Immunity acquired from natural SARS-CoV-2 infection and vaccine wanes overtime. This longitudinal prospective study compared the effect of a booster vaccine (BNT162b2) in inducing the mucosal (nasal) and serological antibody between Covid-19 recovered patients and healthy unexposed subjects with two dose of mRNA vaccine (vaccine-only group).
Eleven recovered patients and eleven gender-and-age matched unexposed subjects who had mRNA vaccines were recruited. The SARS-CoV-2 spike 1 (S1) protein specific IgA, IgG and the ACE2 binding inhibition to the ancestral SARS-CoV-2 and omicron (BA.1) variant receptor binding domain were measured in their nasal epithelial lining fluid and plasma.

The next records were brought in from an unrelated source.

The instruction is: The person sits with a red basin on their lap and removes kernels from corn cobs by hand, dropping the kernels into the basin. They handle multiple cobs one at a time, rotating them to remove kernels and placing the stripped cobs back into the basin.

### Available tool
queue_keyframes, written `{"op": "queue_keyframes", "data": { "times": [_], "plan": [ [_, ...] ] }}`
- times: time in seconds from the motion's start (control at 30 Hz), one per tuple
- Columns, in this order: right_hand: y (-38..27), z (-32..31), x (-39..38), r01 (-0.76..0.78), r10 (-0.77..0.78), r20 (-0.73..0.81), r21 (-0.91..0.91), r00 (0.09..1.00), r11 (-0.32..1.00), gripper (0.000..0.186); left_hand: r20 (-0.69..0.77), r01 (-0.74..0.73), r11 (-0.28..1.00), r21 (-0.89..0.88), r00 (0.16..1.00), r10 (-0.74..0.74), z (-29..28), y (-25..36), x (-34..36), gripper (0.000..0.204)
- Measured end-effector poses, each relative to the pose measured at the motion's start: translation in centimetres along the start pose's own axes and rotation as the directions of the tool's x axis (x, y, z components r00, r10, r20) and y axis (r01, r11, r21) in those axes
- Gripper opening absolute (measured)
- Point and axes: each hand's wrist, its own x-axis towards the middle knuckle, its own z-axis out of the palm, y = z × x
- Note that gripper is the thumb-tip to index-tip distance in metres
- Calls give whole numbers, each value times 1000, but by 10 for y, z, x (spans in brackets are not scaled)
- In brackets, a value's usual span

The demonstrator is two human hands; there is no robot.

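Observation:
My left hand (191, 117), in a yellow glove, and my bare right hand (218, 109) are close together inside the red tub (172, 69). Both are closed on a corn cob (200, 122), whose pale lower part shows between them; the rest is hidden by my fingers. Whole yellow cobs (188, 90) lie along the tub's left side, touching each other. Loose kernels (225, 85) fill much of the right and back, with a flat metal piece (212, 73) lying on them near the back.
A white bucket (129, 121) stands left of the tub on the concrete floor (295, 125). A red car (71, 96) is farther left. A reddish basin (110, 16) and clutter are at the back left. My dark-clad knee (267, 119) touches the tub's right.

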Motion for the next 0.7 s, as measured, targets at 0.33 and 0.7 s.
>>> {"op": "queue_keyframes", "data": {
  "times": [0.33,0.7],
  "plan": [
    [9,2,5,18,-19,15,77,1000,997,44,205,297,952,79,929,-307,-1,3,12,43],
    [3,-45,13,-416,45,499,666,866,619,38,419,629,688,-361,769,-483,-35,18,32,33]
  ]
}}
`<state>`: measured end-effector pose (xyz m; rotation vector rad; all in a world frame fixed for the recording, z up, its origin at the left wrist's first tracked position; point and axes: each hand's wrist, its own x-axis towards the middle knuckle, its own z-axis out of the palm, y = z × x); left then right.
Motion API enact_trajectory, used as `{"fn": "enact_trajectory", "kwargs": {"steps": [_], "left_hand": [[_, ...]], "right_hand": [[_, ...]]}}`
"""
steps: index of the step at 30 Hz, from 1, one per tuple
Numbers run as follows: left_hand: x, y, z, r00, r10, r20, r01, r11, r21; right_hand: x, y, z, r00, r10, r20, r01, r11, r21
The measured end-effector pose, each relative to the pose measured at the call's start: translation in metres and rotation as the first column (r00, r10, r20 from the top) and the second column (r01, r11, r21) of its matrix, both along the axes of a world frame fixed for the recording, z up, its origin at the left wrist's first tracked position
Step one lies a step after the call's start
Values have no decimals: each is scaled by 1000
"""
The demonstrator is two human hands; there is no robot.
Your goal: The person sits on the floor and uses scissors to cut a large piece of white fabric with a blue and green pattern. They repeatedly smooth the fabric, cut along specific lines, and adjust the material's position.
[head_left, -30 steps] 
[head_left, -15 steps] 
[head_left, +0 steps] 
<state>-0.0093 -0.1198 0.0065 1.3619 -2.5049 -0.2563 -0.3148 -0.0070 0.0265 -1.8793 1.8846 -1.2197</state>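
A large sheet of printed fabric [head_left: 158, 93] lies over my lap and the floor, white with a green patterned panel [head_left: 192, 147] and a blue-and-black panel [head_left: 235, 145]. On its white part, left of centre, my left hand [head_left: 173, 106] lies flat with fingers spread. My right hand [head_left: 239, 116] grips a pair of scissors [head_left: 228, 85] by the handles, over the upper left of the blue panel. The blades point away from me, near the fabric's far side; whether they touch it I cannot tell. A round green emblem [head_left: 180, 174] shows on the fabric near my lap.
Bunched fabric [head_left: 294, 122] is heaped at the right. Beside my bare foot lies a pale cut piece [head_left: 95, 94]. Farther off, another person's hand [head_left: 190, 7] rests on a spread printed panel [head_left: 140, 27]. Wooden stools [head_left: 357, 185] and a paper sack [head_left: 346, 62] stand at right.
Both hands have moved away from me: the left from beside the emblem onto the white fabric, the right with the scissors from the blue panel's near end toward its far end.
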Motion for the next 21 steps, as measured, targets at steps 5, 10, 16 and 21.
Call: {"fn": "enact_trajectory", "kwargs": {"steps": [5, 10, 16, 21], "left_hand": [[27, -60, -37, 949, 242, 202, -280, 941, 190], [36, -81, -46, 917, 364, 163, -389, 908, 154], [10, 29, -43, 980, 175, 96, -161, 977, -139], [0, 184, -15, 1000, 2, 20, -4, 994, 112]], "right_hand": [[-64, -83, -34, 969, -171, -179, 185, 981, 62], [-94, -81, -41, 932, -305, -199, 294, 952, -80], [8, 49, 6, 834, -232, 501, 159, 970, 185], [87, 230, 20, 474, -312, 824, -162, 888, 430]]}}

In the recovered group, the booster expanded the nasal IgA dominancy inherited from natural infection to IgA and IgG. They also had a higher S1-specific nasal and plasma IgA and IgG levels with a better inhibition against the omicron BA.1 variant and ancestral SARS-CoV-2 when compared with vaccine-only subjects. The nasal S1-specific IgA induced by natural infection lasted longer than those induced by vaccines while the plasma antibodies of both groups maintained at a high level for at least 21 weeks after booster.
The booster benefited all subjects to obtain neutralizing antibody (NAb) against omicron BA.1 variant in plasma while only the Covid-19 recovered subjects had an extra enrichment in nasal NAb against omicron BA.1 variant.